▶ _WORK TASK_:
All of the data below needs to be set down again, exactly as shown.

+ + + +

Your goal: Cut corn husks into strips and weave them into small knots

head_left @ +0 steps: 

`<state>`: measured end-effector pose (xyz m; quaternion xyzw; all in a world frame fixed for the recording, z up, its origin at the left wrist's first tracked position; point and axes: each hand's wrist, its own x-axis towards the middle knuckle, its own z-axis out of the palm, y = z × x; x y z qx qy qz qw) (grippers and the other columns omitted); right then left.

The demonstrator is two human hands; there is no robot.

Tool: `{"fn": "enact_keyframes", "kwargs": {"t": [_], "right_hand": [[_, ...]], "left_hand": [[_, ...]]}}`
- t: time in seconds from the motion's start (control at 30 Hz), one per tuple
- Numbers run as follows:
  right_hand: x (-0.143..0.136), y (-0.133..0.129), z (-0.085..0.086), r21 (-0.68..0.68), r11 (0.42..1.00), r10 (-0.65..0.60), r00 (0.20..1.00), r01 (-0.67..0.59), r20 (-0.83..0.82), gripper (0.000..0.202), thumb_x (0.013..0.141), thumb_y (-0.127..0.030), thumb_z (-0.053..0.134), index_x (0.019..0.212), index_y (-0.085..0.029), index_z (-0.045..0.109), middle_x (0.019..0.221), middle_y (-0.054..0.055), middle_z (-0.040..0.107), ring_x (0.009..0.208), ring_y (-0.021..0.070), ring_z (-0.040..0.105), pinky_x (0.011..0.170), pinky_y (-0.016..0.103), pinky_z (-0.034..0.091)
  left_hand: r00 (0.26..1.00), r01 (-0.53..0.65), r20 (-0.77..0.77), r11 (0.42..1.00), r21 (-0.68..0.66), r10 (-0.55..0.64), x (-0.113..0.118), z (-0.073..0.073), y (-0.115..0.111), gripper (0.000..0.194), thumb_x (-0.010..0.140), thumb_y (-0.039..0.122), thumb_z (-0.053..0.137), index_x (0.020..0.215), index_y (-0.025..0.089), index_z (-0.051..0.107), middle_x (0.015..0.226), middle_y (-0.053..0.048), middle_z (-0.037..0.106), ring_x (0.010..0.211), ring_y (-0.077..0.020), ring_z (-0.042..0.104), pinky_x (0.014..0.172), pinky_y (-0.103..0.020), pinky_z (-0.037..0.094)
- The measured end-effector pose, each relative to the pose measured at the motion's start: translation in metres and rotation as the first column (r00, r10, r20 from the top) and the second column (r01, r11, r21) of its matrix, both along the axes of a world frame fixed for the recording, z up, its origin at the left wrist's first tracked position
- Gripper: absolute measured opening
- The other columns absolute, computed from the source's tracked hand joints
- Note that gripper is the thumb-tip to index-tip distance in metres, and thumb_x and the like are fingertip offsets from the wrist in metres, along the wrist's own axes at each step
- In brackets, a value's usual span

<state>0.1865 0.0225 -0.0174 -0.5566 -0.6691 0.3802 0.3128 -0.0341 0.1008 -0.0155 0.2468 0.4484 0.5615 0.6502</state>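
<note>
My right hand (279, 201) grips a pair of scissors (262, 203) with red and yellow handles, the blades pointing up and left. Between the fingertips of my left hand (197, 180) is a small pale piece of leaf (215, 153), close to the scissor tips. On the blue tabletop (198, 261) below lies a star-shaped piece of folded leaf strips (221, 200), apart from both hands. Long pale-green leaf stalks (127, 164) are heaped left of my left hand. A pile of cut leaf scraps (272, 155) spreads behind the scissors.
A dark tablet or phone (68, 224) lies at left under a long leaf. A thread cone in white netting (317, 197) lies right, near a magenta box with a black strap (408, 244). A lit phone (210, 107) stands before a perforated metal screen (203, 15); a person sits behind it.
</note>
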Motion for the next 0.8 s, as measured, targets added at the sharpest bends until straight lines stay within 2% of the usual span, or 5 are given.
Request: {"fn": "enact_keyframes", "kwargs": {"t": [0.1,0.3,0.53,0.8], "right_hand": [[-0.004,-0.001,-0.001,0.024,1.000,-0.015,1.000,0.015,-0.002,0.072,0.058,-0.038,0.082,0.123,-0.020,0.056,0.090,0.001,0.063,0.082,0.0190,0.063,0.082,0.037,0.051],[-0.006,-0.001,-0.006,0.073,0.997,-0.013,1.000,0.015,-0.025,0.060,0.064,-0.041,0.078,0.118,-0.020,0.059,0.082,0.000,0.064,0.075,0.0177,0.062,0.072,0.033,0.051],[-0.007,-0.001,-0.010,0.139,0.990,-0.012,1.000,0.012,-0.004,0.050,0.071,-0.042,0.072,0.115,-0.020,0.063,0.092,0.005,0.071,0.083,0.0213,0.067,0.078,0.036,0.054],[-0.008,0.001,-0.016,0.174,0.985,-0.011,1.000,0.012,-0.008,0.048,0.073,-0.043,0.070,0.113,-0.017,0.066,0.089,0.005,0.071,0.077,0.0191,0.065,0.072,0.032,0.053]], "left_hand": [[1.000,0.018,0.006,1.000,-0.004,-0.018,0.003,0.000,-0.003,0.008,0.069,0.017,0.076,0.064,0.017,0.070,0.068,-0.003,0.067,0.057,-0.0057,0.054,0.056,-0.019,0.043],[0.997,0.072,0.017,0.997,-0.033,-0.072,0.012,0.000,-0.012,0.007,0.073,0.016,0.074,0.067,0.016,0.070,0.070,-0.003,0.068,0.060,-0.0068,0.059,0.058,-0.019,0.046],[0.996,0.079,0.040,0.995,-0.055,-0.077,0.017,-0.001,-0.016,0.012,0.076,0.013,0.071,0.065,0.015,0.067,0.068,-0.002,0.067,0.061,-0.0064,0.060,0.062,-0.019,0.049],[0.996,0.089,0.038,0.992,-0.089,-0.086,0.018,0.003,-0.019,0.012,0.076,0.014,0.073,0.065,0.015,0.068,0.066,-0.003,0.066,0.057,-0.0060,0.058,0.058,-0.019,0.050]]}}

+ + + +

▶ _RESPONSE TO THIS TASK_:
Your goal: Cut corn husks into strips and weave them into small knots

head_left @ +0 steps: 

`<state>`: measured end-effector pose (xyz m; quaternion xyzw; all in a world frame fixed for the recording, z up, its origin at the left wrist's first tracked position; point and axes: each hand's wrist, its own x-axis towards the middle knuckle, its own z-axis out of the palm, y = z × x; x y z qx qy qz qw) (grippers and the other columns omitted); right then left.

The demonstrator is two human hands; there is no robot.

Tool: `{"fn": "enact_keyframes", "kwargs": {"t": [_], "right_hand": [[_, ...]], "left_hand": [[_, ...]]}}`
- t: time in seconds from the motion's start (control at 30 Hz), one per tuple
- Numbers run as follows:
  right_hand: x (-0.143..0.136), y (-0.133..0.129), z (-0.085..0.086), r21 (-0.68..0.68), r11 (0.42..1.00), r10 (-0.65..0.60), r00 (0.20..1.00), r01 (-0.67..0.59), r20 (-0.83..0.82), gripper (0.000..0.202), thumb_x (0.013..0.141), thumb_y (-0.127..0.030), thumb_z (-0.053..0.134), index_x (0.019..0.212), index_y (-0.085..0.029), index_z (-0.045..0.109), middle_x (0.019..0.221), middle_y (-0.054..0.055), middle_z (-0.040..0.107), ring_x (0.009..0.208), ring_y (-0.021..0.070), ring_z (-0.040..0.105), pinky_x (0.011..0.170), pinky_y (-0.016..0.103), pinky_z (-0.034..0.091)
  left_hand: r00 (0.26..1.00), r01 (-0.53..0.65), r20 (-0.77..0.77), r11 (0.42..1.00), r21 (-0.68..0.66), r10 (-0.55..0.64), x (-0.113..0.118), z (-0.073..0.073), y (-0.115..0.111), gripper (0.000..0.194), thumb_x (-0.010..0.140), thumb_y (-0.039..0.122), thumb_z (-0.053..0.137), index_x (0.020..0.215), index_y (-0.025..0.089), index_z (-0.051..0.107), middle_x (0.015..0.226), middle_y (-0.053..0.048), middle_z (-0.037..0.106), ring_x (0.010..0.211), ring_y (-0.077..0.020), ring_z (-0.042..0.104), pinky_x (0.014..0.172), pinky_y (-0.103..0.020), pinky_z (-0.037..0.094)
- The measured end-effector pose, each relative to the pose measured at the motion's start: translation in metres and rotation as the first column (r00, r10, r20 from the top) and the second column (r01, r11, r21) of its matrix, both along the axes of a world frame fixed for the recording, z up, its origin at the left wrist's first tracked position
- Gripper: absolute measured opening
- The other columns absolute, computed from the source's tracked hand joints
- Note that gripper is the thumb-tip to index-tip distance in metres, and thumb_x and the like are fingertip offsets from the wrist in metres, along the wrist's own axes at each step
- In brackets, a value's usual span

<state>0.1865 0.0225 -0.0174 -0.5566 -0.6691 0.3802 0.3128 -0.0341 0.1008 -0.0155 0.2468 0.4484 0.5615 0.6502</state>
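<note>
My right hand (279, 201) grips a pair of scissors (262, 203) with red and yellow handles, the blades pointing up and left. Between the fingertips of my left hand (197, 180) is a small pale piece of leaf (215, 153), close to the scissor tips. On the blue tabletop (198, 261) below lies a star-shaped piece of folded leaf strips (221, 200), apart from both hands. Long pale-green leaf stalks (127, 164) are heaped left of my left hand. A pile of cut leaf scraps (272, 155) spreads behind the scissors.
A dark tablet or phone (68, 224) lies at left under a long leaf. A thread cone in white netting (317, 197) lies right, near a magenta box with a black strap (408, 244). A lit phone (210, 107) stands before a perforated metal screen (203, 15); a person sits behind it.
</note>
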Motion for the next 0.8 s, as measured, targets added at the sharpest bends until straight lines stay within 2% of the usual span, or 5 are given.
Request: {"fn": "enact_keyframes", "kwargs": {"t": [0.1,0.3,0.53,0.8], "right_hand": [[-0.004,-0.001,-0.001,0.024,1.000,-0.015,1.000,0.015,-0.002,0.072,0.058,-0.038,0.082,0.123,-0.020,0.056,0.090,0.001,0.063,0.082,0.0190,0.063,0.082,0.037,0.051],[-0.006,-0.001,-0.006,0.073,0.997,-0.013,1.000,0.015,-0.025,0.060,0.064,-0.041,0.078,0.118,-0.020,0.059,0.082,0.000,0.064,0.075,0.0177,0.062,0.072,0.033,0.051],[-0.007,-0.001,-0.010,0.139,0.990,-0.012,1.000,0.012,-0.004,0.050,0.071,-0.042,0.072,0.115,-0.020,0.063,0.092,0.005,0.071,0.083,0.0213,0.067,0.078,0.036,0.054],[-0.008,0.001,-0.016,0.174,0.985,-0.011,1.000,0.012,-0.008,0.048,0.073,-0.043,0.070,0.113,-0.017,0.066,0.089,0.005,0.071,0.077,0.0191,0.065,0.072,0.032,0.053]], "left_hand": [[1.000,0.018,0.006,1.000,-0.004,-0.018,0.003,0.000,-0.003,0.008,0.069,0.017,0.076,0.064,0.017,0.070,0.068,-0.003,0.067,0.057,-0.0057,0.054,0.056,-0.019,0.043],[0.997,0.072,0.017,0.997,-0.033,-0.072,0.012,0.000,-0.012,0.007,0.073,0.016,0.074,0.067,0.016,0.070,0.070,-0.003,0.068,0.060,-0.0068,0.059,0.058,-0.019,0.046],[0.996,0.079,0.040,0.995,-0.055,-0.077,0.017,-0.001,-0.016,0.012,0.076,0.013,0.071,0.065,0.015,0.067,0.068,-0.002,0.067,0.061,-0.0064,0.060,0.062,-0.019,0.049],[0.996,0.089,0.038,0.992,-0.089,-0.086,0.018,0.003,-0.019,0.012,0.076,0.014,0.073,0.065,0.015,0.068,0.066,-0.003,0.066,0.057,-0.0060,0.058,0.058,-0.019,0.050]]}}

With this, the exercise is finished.